== Work instructions ==
The answer is the exact run of lines in the listing below from the line containing "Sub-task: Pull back" up to and including the line containing "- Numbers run", with pictures removed.

== Available records ==
****************************************
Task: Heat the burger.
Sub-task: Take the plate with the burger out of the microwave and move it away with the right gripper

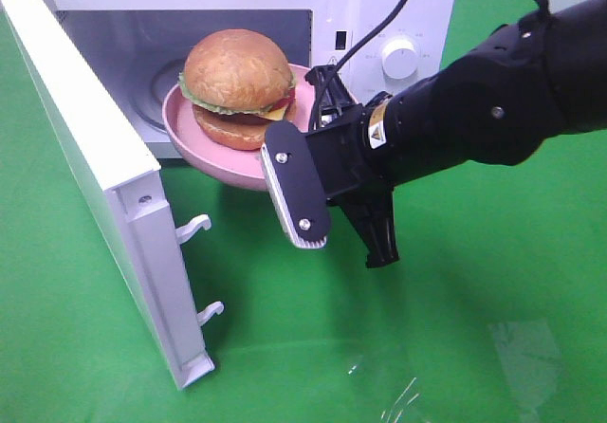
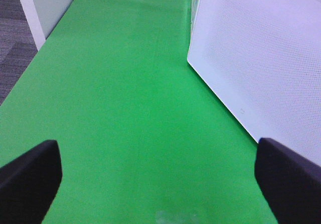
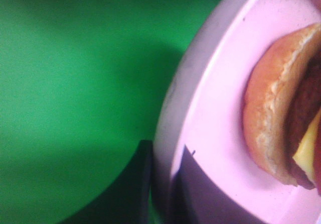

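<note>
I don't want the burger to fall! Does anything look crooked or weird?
The pink round plate tilts down toward the open white microwave, held at its rim by the right gripper. The round golden-bun burger sits tipped but whole; nothing spilled.

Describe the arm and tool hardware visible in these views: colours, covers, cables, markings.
Right arm: black fabric-like cover with small round fasteners, black cable running up from the wrist, small yellow-and-white label near the wrist. Right tool: black body, flat dark finger plate with pale ribbed edge and two silver screws. Left tool: only two black rounded finger tips show.
</note>
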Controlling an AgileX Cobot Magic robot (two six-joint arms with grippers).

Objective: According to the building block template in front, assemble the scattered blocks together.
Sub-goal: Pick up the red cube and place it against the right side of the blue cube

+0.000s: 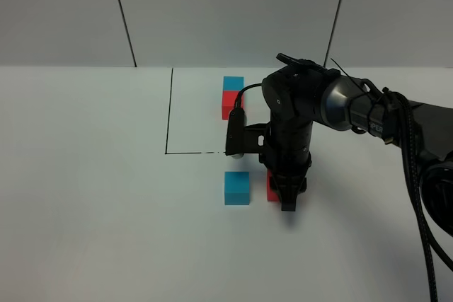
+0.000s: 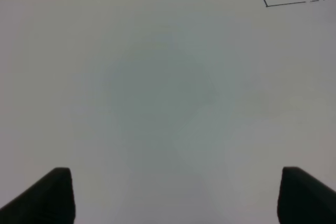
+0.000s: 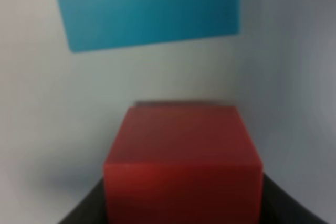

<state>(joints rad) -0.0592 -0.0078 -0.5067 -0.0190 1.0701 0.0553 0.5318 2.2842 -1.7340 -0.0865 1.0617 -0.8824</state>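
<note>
The template, a cyan-blue cube (image 1: pixel 233 83) joined to a red cube (image 1: pixel 230 104), stands at the back inside a thin black outline (image 1: pixel 168 122). The loose blue cube (image 1: pixel 237 187) sits in front of the outline. The loose red cube (image 1: pixel 271 187) is just to its right, a small gap apart. My right gripper (image 1: pixel 287 194) points down at it. In the right wrist view the red cube (image 3: pixel 182 156) fills the space between the fingers (image 3: pixel 84 211), on the table, with the blue cube (image 3: pixel 149 9) beyond. My left gripper (image 2: pixel 176 192) is open over bare table.
A corner of the black outline (image 2: pixel 266 5) shows in the left wrist view. The white table (image 1: pixel 92 196) stretches left and front. The right arm (image 1: pixel 354 107) and its cables reach in from the right edge. A white panelled wall (image 1: pixel 226 12) stands behind.
</note>
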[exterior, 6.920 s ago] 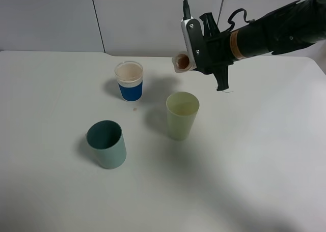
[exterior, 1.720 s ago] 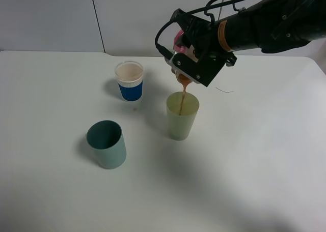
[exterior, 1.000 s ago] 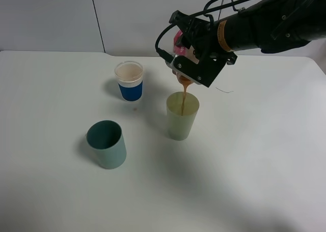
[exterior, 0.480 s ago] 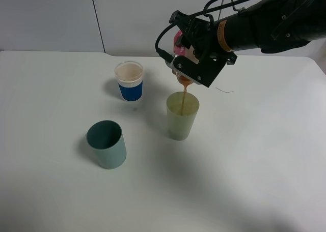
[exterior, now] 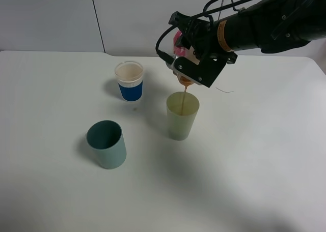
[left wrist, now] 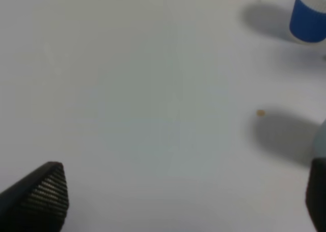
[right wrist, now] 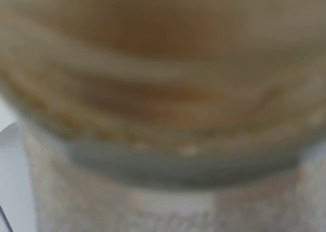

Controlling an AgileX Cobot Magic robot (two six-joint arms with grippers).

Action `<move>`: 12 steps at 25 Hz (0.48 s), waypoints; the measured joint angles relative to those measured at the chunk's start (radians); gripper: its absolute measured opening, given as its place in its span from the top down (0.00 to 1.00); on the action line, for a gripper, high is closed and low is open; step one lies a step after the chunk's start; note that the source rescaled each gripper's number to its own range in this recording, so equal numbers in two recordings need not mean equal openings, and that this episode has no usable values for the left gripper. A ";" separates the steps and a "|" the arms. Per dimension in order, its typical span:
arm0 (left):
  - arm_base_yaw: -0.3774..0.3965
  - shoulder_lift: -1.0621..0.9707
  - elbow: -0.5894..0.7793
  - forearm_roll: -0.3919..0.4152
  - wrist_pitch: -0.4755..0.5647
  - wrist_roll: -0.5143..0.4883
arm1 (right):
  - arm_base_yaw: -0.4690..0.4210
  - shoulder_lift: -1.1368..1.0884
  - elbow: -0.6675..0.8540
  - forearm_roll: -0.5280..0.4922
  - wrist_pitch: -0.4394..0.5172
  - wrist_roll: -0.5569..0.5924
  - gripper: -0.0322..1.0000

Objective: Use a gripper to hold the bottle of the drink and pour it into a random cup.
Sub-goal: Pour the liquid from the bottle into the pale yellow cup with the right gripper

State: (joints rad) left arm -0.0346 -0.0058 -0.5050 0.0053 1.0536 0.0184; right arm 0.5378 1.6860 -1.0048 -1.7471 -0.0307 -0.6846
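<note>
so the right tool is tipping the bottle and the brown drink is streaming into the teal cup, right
Not the teal cup, which stands apart. The right tool is tipping the bottle and the brown drink is streaming into the pale yellow-green cup, as the exterior high view shows.

Bright, even light over the white tabletop point(exterior: 265, 166), soft shadows falling leftward in the high view; left wrist slightly soft, right wrist pure blur, bottle point(right wrist: 163, 89) too close
</note>
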 joint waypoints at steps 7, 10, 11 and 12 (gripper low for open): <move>0.000 0.000 0.000 0.000 0.000 0.000 | 0.001 0.000 0.000 0.000 0.000 -0.050 0.97; 0.000 0.000 0.000 0.000 0.000 0.000 | 0.008 0.000 0.000 0.000 0.001 -0.057 0.97; 0.000 0.000 0.000 0.000 0.000 0.000 | 0.012 0.000 0.000 0.000 0.001 -0.057 0.97; 0.000 0.000 0.000 0.000 0.000 0.000 | 0.014 0.000 0.000 0.000 0.002 -0.057 0.97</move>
State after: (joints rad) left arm -0.0346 -0.0058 -0.5050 0.0053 1.0536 0.0184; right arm 0.5518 1.6860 -1.0048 -1.7471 -0.0284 -0.7414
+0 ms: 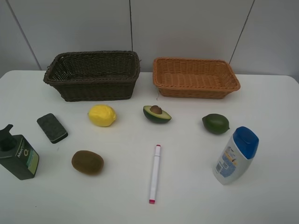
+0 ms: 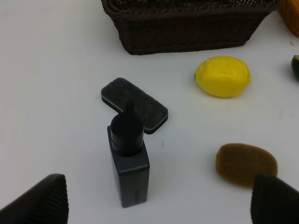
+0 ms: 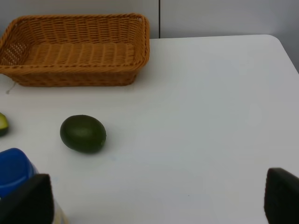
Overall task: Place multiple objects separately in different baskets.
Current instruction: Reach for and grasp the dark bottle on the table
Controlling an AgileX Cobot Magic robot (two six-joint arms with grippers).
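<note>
Two baskets stand empty at the back of the table, dark brown and orange-tan. In front lie a lemon, halved avocado, green round fruit, dark block, kiwi and pink-tipped marker. The pump bottle and blue-capped bottle stand upright. No gripper shows in the high view. My left gripper is open and empty, near the pump bottle, block and kiwi. My right gripper is open and empty, near the green fruit.
The white table runs back to a grey panelled wall. In the right wrist view the table's right corner lies beyond the orange-tan basket. The lemon rests before the dark basket.
</note>
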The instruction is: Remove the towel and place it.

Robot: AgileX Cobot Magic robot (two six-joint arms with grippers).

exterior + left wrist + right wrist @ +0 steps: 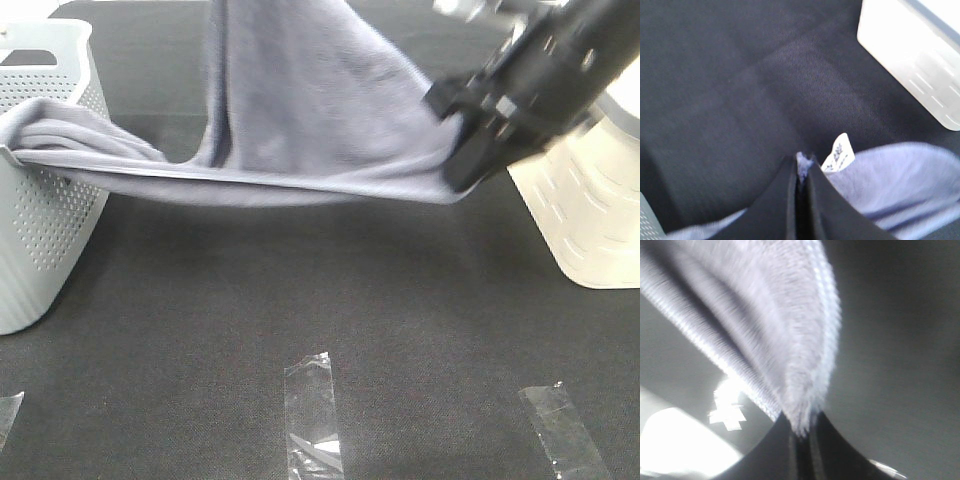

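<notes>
Exterior high view, left to right: one end of the towel lies bunched over the rim of the grey basket; the rest hangs stretched above the tabletop; my left jaws, out of this frame, are together on the hem beside the label; my right jaws are clamped on the far corner, near the cream basket. Judgement: raise both ends evenly and draw clear of the grey basket; a snag on its rim could tip it.
</notes>
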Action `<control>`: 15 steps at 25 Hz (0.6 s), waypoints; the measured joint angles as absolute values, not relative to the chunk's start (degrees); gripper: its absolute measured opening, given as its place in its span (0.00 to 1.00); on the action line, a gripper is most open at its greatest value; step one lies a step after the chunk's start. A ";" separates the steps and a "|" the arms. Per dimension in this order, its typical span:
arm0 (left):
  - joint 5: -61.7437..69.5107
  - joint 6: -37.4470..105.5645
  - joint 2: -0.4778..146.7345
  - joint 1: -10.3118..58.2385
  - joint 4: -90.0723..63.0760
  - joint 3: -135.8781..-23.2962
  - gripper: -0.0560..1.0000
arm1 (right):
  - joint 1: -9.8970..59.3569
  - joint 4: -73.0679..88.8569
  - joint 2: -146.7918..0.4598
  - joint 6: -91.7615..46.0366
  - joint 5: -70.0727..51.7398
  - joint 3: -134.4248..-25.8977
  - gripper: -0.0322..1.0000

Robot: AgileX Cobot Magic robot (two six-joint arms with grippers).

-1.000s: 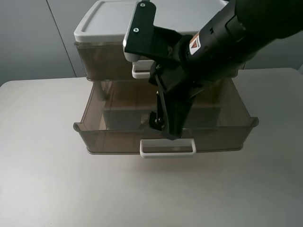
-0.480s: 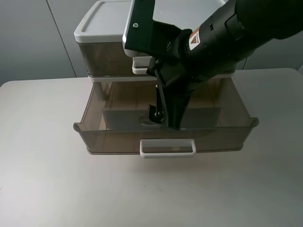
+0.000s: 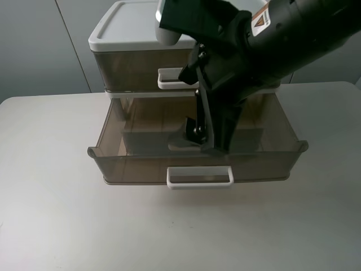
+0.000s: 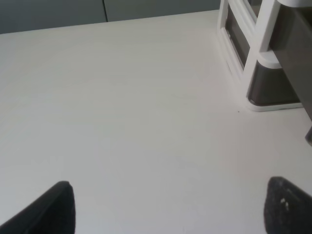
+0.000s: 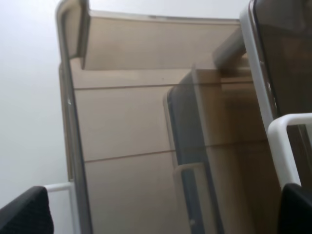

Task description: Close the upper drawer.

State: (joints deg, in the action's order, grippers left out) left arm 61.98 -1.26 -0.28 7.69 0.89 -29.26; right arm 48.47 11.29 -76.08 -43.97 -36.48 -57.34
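The upper drawer, smoky brown with a white loop handle, sits pushed in under the white lid, its front flush with the cabinet. Its front and handle show in the right wrist view. My right gripper is open and empty, its fingertips wide apart; it hangs over the pulled-out lower drawer, just in front of and below the upper handle, touching nothing. My left gripper is open and empty over bare table beside the cabinet, and out of the exterior high view.
The matching lower drawer stands pulled far out toward the table's front, with its white handle; it seems to hold nothing. The cabinet's white frame shows in the left wrist view. The grey table surrounds it.
The upper drawer has slid back into the cabinet; its handle sits further back than a second ago. My right arm has lifted and shifted slightly right.
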 joint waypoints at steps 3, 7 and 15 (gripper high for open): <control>61.98 -1.26 -0.28 7.69 0.89 -29.26 0.75 | 48.47 12.16 -70.87 -41.89 -41.14 -57.34 0.71; 61.98 -1.26 -0.28 7.69 0.89 -29.26 0.75 | 48.47 12.70 -61.54 -37.03 -45.32 -53.91 0.71; 61.98 -1.26 -0.28 7.69 0.89 -29.26 0.75 | 48.47 10.26 -36.17 -21.59 -55.04 -41.28 0.71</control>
State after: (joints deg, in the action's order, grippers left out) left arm 61.98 -1.26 -0.28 7.69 0.89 -29.26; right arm 48.47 10.26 -36.17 -21.59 -55.04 -41.28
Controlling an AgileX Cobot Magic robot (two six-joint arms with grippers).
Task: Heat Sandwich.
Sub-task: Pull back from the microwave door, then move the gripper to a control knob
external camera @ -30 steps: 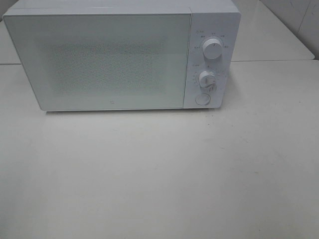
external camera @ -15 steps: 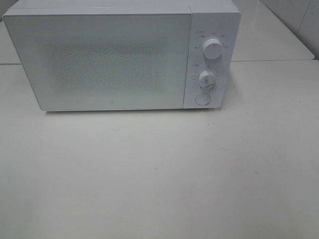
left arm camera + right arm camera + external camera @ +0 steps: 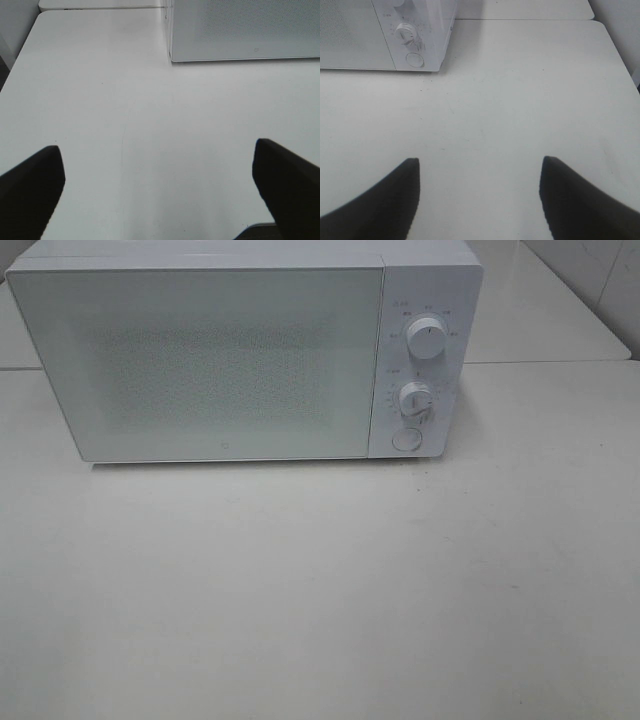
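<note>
Left gripper (image 3: pixel 157 147) spread wide, nothing between the dark fingers (image 3: pixel 30 185) but bare white table (image 3: pixel 100 100). Hanging over the tabletop, facing the door-side corner of the microwave (image 3: pixel 240 30), well apart from it.

Right gripper (image 3: pixel 480 160) same deal: parted, holding nothing, just table underneath. Aimed toward the control-panel end of the microwave, also well apart.

From the high camera: white microwave sitting at the back of the table, door (image 3: pixel 210 360) fully shut. Two dials stacked on the panel to the right of the door, upper dial (image 3: pixel 427 340) over lower dial (image 3: pixel 416 400), with a round button (image 3: pixel 405 439) just below them.

As for the sandwich, honestly can't tell where it is. Possibly behind that door, but the speckled panel is way too hazy to see through from any of these views.
</note>
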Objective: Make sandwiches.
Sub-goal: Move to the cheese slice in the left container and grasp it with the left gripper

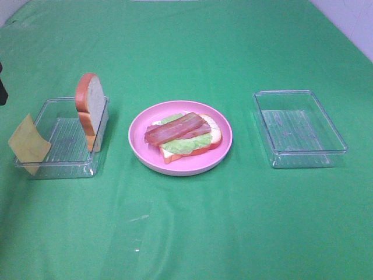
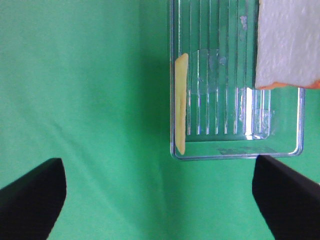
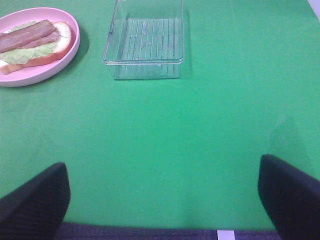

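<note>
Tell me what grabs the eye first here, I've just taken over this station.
The pink plate in the middle of the green table, carrying a half-built sandwich: bacon on lettuce on a bread slice. Next, the second bread slice standing on edge in the left tray, with a yellow cheese square propped at that tray's left end.

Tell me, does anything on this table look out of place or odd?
Two pieces sit oddly in the left tray: the bread slice stands on its edge against the tray's right wall, and the yellow cheese square is propped up, tilted, at its left wall instead of lying flat. Nothing looks spilled or damaged.
</note>
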Available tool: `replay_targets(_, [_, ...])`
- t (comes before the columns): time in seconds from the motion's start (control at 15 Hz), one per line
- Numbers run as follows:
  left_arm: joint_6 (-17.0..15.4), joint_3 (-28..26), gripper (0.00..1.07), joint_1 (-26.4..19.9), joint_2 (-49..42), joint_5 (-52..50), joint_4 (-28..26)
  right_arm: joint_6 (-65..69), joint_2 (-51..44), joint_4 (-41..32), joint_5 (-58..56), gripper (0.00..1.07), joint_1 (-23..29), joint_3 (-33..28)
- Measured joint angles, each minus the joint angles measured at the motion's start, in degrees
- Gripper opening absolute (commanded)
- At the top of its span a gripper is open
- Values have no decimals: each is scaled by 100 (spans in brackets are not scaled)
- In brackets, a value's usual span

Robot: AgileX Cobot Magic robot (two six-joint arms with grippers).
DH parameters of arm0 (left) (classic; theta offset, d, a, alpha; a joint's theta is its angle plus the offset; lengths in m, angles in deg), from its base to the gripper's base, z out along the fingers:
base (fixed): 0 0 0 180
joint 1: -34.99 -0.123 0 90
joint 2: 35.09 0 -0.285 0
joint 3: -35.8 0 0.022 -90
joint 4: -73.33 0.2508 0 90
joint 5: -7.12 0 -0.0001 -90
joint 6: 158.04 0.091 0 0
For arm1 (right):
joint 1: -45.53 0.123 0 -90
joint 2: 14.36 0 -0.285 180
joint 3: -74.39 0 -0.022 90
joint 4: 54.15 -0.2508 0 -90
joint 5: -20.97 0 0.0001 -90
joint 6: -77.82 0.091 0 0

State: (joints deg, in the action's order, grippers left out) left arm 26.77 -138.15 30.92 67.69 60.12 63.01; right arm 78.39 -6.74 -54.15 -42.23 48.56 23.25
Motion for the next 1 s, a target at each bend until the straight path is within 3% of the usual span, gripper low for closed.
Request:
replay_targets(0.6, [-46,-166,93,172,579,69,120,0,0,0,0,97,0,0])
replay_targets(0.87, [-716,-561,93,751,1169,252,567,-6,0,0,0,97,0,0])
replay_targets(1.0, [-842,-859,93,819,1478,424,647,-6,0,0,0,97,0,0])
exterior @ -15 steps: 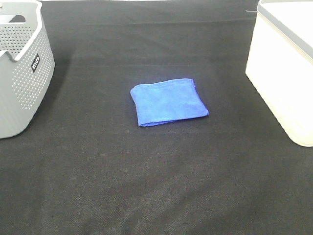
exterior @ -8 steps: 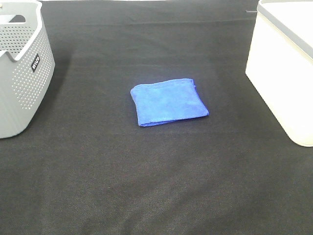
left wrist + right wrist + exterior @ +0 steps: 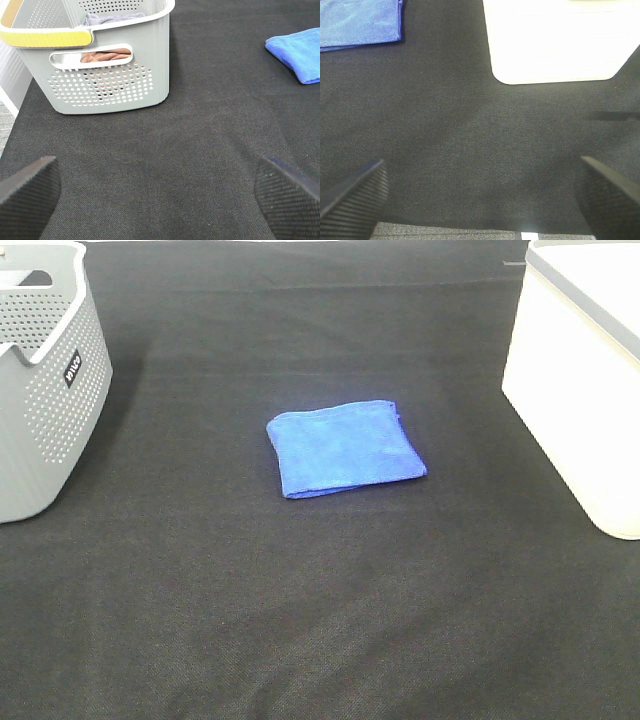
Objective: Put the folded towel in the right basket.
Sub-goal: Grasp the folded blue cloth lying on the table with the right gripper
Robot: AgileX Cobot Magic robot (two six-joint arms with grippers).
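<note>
A folded blue towel (image 3: 344, 447) lies flat on the black cloth near the table's middle. It also shows in the left wrist view (image 3: 298, 51) and the right wrist view (image 3: 360, 22). The right basket (image 3: 590, 380) is white and stands at the right edge; its side shows in the right wrist view (image 3: 555, 40). My left gripper (image 3: 157, 200) is open and empty over bare cloth, well short of the towel. My right gripper (image 3: 480, 200) is open and empty near the table's front edge, between towel and white basket. Neither gripper shows in the high view.
A grey perforated basket (image 3: 45, 380) stands at the left edge. In the left wrist view (image 3: 100, 60) it holds cloths and has a yellow rim part. The black cloth (image 3: 320, 620) covers the table.
</note>
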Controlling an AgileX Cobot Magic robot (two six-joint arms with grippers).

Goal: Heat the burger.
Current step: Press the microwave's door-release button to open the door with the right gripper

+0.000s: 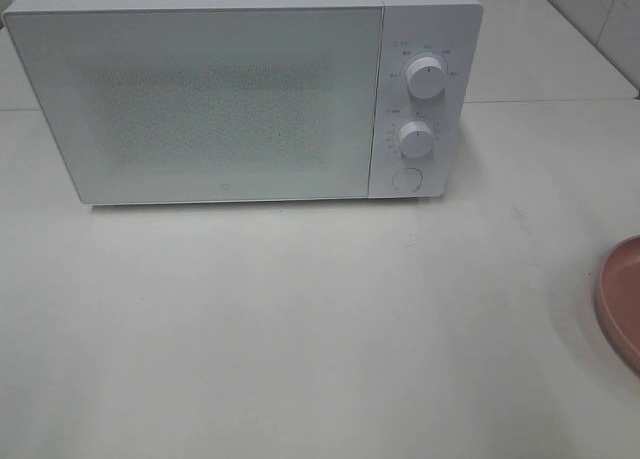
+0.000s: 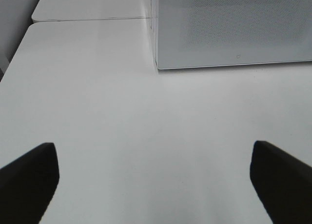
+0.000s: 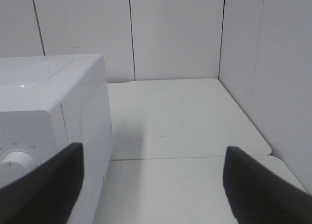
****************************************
== Response to this task ==
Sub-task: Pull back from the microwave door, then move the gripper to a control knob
external camera @ -30 steps: 
external camera @ -15 steps: 
left arm camera + right arm camera + external camera @ +0 steps: 
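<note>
Left gripper (image 3: pixel 157 147) spread wide, nothing between the dark fingers (image 3: pixel 30 185) but bare white table (image 3: pixel 100 100). Hanging over the tabletop, facing the door-side corner of the microwave (image 3: pixel 240 30), well apart from it.

Right gripper (image 3: pixel 480 160) same deal: parted, holding nothing, just table underneath. Aimed toward the control-panel end of the microwave, also well apart.

From the high camera: white microwave sitting at the back of the table, door (image 3: pixel 210 360) fully shut. Two dials stacked on the panel to the right of the door, upper dial (image 3: pixel 427 340) over lower dial (image 3: pixel 416 400), with a round button (image 3: pixel 405 439) just below them.

As for the sandwich, honestly can't tell where it is. Possibly behind that door, but the speckled panel is way too hazy to see through from any of these views.
</note>
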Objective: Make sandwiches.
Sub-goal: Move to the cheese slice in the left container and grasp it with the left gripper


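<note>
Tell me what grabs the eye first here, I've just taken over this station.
The pink plate in the middle of the green table, carrying a half-built sandwich: bacon on lettuce on a bread slice. Next, the second bread slice standing on edge in the left tray, with a yellow cheese square propped at that tray's left end.

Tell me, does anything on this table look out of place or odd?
Two pieces sit oddly in the left tray: the bread slice stands on its edge against the tray's right wall, and the yellow cheese square is propped up, tilted, at its left wall instead of lying flat. Nothing looks spilled or damaged.
</note>
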Available tool: `replay_targets(_, [_, ...])`
- t (comes before the columns): time in seconds from the motion's start (control at 15 Hz), one per line
- Numbers run as follows:

The output is complete as it stands.